Guy Isaac fut un universitaire de défis, d’exigence, et de passion

Il fallait aimer les défis, à la fin des années 60, quand on était un jeune agrégé administrativiste, pour se tourner vers cette nouvelle discipline encore peu connue et guère reconnue qu’était le droit communautaire. Guy Isaac fut l’un des premiers à venir au droit européen depuis le droit public interne et non le droit international, quelques années après Jean-Claude Gautron ou Louis Dubouis, et peu avant Claude Blumann, cette généalogie disciplinaire n’étant pas indifférente quant à l’appréhension de la spécificité de l’intégration européenne. Nommé Professeur à Toulouse en 1969 après son agrégation en 1968, il y anima l’un des premiers centres de recherche en droit européen. C’est aussi par défi, selon son propre aveu, parce que la matière lui résistait par sa complexité  technique, qu’il devint l’un des tous premiers à étudier les arides finances européennes dont il fut rapidement le spécialiste incontesté. Président de la CEDECE de 1983 à 1985, après en avoir été un membre actif depuis sa création, il organisa en 1984 un colloque CEDECE qui restera dans les annales, par le nombre et la qualité des intervenants, et l’intérêt des communications, sur le thème des ressources financières de la Communauté. En 1983, il publie son « Droit communautaire général », premier manuel de grande ampleur en langue française, qui sera l’ouvrage de référence de plusieurs générations de communautaristes, y compris à l’étranger, notamment du fait d’éditions en espagnol. Pour reprendre les termes de Claude Blumann, l’ouvrage se caractérise par sa clarté, sa sobriété, et sa densité, ce qui était sans doute la marque pédagogique et scientifique de Guy Isaac. Homme de tous les défis, Guy Isaac explora successivement les responsabilités de Président d’Université, de Recteur, ou de Maire adjoint de la Ville de Toulouse, en charge des relations internationales et européennes, avec toujours la même autorité et la même passion.
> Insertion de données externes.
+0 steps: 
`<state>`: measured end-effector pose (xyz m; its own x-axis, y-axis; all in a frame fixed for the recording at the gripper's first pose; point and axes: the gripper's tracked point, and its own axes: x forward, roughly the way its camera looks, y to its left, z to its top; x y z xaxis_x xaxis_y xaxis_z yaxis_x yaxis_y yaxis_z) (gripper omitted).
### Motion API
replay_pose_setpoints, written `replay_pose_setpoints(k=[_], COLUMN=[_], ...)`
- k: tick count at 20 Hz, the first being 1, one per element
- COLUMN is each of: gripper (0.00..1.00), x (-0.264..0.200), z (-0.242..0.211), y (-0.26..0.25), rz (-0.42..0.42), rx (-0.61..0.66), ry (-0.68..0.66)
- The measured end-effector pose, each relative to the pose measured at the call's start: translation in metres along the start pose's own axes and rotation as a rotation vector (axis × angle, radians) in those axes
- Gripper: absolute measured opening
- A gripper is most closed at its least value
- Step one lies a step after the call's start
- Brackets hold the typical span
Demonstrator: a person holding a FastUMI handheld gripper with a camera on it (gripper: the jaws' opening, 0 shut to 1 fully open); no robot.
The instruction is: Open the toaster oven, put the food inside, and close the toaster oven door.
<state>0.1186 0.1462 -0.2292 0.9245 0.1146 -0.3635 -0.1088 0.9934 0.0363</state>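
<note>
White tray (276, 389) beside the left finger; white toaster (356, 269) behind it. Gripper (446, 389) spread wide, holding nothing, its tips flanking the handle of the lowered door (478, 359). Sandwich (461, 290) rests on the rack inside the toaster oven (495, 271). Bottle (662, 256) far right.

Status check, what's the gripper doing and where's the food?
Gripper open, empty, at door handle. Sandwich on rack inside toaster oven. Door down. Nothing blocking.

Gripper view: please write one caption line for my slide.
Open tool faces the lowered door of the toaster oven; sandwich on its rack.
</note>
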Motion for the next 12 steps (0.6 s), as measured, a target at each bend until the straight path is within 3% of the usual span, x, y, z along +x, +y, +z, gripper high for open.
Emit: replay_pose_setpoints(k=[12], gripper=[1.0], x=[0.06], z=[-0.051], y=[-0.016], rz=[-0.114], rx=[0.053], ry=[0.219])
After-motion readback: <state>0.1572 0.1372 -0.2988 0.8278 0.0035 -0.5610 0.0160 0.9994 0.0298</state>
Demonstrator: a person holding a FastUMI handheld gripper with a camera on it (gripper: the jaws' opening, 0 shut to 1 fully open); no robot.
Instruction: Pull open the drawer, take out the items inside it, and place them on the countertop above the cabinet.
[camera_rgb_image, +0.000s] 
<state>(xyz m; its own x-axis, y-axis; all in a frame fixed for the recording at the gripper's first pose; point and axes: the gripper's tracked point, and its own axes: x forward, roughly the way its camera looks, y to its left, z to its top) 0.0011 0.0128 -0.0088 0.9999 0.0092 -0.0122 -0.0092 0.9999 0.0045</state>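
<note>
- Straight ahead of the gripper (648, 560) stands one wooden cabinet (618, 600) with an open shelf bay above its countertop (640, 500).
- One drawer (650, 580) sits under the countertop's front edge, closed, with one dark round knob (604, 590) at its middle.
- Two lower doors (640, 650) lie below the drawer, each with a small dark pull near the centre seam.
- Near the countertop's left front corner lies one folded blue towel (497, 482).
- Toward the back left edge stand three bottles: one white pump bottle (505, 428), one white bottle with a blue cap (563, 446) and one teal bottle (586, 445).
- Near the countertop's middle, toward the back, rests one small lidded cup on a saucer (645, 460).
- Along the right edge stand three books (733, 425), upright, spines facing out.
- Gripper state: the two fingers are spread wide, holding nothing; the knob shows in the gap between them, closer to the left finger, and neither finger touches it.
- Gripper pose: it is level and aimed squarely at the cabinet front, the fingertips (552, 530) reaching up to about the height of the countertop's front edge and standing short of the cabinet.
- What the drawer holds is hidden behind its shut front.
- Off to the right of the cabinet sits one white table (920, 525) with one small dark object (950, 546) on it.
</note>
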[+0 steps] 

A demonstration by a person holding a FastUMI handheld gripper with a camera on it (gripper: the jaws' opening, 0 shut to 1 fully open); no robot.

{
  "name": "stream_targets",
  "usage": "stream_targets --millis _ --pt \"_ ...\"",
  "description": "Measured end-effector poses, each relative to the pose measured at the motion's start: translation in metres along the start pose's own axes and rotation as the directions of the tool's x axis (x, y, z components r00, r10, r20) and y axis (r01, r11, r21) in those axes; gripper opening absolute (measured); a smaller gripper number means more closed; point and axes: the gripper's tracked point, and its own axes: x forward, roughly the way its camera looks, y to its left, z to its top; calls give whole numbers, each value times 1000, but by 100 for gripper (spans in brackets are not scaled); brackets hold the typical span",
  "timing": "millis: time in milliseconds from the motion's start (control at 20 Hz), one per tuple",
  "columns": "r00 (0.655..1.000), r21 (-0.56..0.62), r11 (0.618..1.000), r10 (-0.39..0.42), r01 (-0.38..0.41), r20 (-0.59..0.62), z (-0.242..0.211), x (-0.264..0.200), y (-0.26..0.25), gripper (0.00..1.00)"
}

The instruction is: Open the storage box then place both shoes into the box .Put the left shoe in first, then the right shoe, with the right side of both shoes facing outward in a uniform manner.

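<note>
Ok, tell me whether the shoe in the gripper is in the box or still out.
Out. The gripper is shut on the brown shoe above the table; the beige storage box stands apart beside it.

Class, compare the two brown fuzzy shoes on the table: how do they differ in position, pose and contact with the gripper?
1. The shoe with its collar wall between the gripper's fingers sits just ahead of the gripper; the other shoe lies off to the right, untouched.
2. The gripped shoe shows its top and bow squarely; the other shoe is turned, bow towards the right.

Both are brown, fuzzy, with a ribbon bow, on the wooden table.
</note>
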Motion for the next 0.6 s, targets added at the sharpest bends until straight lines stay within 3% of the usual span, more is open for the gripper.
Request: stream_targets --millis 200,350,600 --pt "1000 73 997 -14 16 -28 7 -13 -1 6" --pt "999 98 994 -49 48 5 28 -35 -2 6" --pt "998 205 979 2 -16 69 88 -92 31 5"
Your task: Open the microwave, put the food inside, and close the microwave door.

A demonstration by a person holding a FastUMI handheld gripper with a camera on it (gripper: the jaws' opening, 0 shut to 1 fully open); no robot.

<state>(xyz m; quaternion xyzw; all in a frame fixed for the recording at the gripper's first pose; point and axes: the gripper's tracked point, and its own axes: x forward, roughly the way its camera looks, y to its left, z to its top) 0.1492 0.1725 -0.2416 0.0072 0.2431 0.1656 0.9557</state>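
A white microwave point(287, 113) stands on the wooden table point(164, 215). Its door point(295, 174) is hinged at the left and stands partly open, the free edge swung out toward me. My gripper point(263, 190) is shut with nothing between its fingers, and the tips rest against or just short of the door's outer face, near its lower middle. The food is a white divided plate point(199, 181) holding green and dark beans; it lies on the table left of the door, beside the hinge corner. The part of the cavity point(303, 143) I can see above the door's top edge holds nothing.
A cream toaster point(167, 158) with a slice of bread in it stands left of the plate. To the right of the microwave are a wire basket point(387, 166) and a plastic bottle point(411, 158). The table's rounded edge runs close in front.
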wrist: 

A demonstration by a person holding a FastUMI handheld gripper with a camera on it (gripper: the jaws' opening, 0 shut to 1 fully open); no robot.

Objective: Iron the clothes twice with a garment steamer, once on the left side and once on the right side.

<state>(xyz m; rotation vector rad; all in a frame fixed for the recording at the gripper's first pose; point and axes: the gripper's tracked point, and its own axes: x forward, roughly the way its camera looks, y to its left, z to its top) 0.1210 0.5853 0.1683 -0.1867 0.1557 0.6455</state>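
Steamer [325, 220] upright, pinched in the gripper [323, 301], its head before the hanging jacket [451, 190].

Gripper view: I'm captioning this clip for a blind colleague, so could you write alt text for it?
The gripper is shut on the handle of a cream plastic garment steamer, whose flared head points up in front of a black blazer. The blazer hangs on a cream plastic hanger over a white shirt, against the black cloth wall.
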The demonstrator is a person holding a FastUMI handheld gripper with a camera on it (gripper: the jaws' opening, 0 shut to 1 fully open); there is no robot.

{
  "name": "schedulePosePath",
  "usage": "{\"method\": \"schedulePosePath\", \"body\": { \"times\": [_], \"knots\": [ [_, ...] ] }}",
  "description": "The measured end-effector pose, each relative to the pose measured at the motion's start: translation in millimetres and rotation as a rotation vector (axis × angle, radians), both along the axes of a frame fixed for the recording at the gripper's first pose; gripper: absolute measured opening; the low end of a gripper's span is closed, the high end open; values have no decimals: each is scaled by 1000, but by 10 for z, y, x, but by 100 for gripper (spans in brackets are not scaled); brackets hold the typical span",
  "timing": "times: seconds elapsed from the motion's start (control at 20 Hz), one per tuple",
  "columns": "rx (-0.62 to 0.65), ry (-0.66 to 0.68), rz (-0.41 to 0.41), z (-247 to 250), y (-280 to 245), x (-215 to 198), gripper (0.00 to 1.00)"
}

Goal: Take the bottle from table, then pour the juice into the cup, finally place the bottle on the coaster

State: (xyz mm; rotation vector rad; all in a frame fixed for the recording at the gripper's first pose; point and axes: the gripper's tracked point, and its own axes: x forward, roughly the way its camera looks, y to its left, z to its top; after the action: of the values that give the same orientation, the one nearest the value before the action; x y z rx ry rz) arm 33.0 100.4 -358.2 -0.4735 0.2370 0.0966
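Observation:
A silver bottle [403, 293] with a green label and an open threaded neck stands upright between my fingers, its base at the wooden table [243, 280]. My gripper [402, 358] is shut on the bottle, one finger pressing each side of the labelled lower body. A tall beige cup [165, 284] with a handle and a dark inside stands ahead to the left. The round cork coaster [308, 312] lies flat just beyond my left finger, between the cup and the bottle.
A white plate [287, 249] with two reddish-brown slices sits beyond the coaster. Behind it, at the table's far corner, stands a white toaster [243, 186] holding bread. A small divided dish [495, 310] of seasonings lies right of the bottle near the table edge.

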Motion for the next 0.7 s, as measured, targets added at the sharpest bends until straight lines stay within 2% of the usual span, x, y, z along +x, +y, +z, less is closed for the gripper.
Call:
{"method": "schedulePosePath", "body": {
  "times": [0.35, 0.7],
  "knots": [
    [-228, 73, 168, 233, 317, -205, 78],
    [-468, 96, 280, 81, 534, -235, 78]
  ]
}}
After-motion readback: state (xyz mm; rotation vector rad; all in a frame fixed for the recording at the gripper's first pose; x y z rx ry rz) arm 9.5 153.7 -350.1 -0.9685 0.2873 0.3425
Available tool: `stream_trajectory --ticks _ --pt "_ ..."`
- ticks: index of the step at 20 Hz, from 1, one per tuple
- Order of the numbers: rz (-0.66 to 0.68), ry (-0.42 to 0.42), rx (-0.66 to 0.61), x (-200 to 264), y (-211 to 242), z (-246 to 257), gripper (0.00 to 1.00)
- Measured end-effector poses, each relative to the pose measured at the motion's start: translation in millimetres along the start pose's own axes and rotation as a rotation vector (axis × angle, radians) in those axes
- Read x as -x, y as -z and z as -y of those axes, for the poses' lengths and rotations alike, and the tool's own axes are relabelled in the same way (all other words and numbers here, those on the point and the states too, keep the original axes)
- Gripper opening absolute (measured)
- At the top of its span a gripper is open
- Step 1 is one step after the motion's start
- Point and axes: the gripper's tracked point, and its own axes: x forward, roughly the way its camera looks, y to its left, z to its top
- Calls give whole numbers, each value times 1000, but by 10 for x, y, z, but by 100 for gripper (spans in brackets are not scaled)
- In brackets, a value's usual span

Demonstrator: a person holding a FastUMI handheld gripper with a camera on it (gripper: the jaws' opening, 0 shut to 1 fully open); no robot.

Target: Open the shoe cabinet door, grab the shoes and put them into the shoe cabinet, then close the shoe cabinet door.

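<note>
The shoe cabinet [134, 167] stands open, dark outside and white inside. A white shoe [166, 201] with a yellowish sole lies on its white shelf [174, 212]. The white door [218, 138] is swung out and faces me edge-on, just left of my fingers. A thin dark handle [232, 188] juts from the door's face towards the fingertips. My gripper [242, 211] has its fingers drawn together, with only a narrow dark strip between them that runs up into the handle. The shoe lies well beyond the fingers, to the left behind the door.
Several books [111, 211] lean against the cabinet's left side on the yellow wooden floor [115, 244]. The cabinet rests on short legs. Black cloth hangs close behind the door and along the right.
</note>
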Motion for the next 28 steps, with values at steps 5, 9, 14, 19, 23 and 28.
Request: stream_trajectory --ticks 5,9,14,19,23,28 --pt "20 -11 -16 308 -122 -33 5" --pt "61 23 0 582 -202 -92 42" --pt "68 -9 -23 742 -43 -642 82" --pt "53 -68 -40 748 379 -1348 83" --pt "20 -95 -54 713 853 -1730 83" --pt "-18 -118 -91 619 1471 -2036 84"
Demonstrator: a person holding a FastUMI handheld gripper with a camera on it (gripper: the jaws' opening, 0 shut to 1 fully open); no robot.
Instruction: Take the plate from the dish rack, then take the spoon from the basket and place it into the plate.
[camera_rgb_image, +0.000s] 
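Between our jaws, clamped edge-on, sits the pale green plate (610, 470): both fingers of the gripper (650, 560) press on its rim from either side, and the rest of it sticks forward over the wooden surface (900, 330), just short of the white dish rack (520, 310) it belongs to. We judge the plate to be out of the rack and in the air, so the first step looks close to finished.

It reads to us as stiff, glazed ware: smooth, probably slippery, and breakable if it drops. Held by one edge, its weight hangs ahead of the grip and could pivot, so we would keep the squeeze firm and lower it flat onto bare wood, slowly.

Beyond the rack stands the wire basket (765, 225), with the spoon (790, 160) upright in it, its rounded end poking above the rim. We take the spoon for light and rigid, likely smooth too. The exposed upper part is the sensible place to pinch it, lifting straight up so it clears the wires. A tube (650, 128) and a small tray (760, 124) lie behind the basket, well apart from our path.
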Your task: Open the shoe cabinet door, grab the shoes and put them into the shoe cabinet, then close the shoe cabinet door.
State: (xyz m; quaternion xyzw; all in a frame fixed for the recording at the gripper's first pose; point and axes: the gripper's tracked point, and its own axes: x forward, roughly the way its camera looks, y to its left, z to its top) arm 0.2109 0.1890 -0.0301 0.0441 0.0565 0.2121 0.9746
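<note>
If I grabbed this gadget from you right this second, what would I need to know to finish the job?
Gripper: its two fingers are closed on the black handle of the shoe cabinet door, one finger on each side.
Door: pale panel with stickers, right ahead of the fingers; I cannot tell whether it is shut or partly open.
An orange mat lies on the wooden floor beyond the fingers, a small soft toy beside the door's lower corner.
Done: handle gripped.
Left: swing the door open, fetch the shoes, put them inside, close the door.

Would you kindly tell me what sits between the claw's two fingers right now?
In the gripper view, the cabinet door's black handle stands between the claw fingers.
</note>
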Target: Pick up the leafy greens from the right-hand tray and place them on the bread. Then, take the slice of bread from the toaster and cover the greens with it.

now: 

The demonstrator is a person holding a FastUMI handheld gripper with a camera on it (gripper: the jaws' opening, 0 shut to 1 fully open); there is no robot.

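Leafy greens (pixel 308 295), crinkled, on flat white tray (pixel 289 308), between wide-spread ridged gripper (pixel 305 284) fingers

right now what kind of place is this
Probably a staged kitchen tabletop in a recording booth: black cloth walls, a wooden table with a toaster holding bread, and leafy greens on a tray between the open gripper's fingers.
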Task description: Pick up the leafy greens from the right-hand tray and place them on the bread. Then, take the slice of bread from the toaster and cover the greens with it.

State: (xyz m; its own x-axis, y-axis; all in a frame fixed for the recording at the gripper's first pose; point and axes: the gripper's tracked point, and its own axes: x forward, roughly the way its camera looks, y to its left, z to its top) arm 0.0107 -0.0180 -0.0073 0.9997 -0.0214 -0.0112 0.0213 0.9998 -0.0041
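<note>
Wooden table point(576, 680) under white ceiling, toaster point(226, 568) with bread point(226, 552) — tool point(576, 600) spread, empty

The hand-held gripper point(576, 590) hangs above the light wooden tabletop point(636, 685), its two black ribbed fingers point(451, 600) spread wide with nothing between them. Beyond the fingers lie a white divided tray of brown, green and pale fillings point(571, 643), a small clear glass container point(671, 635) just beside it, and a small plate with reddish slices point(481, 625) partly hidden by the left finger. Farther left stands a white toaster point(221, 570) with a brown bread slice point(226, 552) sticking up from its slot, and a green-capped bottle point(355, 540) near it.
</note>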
L’exigence caractérisait aussi le Professeur Isaac, vis-à-vis des autres comme de lui-même. Respecté par ses étudiants, il était à la fois celui qui invitait à déjeuner un étudiant de licence venant lui poser des questions intéressantes après un cours, pour lui parler avec passion et lucidité de la carrière universitaire, et l’examinateur impitoyable dans un oral face à un dilettantisme qu’il ne pouvait ni admettre, ni comprendre. Son exigence vis-à-vis de lui-même le conduisait à une rigueur extrême, que l’on ressent en le lisant, et qui suscitait divers sentiments pour ceux qui ont pu l’entendre : sentiment d’admiration pour ceux qui suivaient ses enseignements, ou sentiment d’inquiétude pour les intervenants dans un colloque, lorsque Guy Isaac se levait pour poser de sa voix forte une question, qui était toujours « la » question, toujours incisive et d’un haut niveau scientifique.

« Très universitaire » selon sa propre expression, Guy Isaac, malgré ses nombreuses responsabilités, n’aimait rien tant que le débat, la discussion avec ses collègues – Jean-Paul Jacqué, Joël Molinier, Denys Simon,  Anne Rigaux, et Claude Blumann en ont témoigné – ou avec ses doctorants. Son « nous allons travailler » gourmand, quand il s’asseyait autour d’une table ronde avec l’un d’eux, exprimait tout le plaisir du travail scientifique et la réalité de la « communauté universitaire ». Au-delà du personnage d’autorité et de rigueur, s’exprimait alors un homme chaleureux, passionné, et enthousiaste face au débat d’idée.

Recteur de 1993 à 1999, et même s’il ne renonça pas totalement à écrire pendant cette période, c’est avec un immense appétit, aiguisé par cette forme d’abstinence forcée, qu’il retrouva l’Université et en quelques mois, multiplia les activités académiques. Fourmillant de projets scientifiques (dont il résulta son dernier article aux Cahiers de droit européen sur le « pilier communautaire de l’Union européenne, un pilier pas comme les autres ») et institutionnels (il avait alors le projet de créer à Toulouse une Ecole de droit européen), il enchaîna en quelques mois des missions et conférences au Canada puis dans son pays natal, le Maroc, avant de disparaître prématurément et brutalement dans la solitude d’une mission de formation de magistrats à Budapest.

Les évolutions, depuis les années 2000, de l’intégration européenne, de la structure même de l’Union, de sa constitutionnalisation, l’émergence d’un droit administratif européen, la déliquescence de la notion de ressources propres, autant de thématiques sur lesquelles on aurait aimé lire et entendre Guy Isaac dont l’empreinte sur le droit de l’Union européenne est à la mesure du vide qu’il a laissé.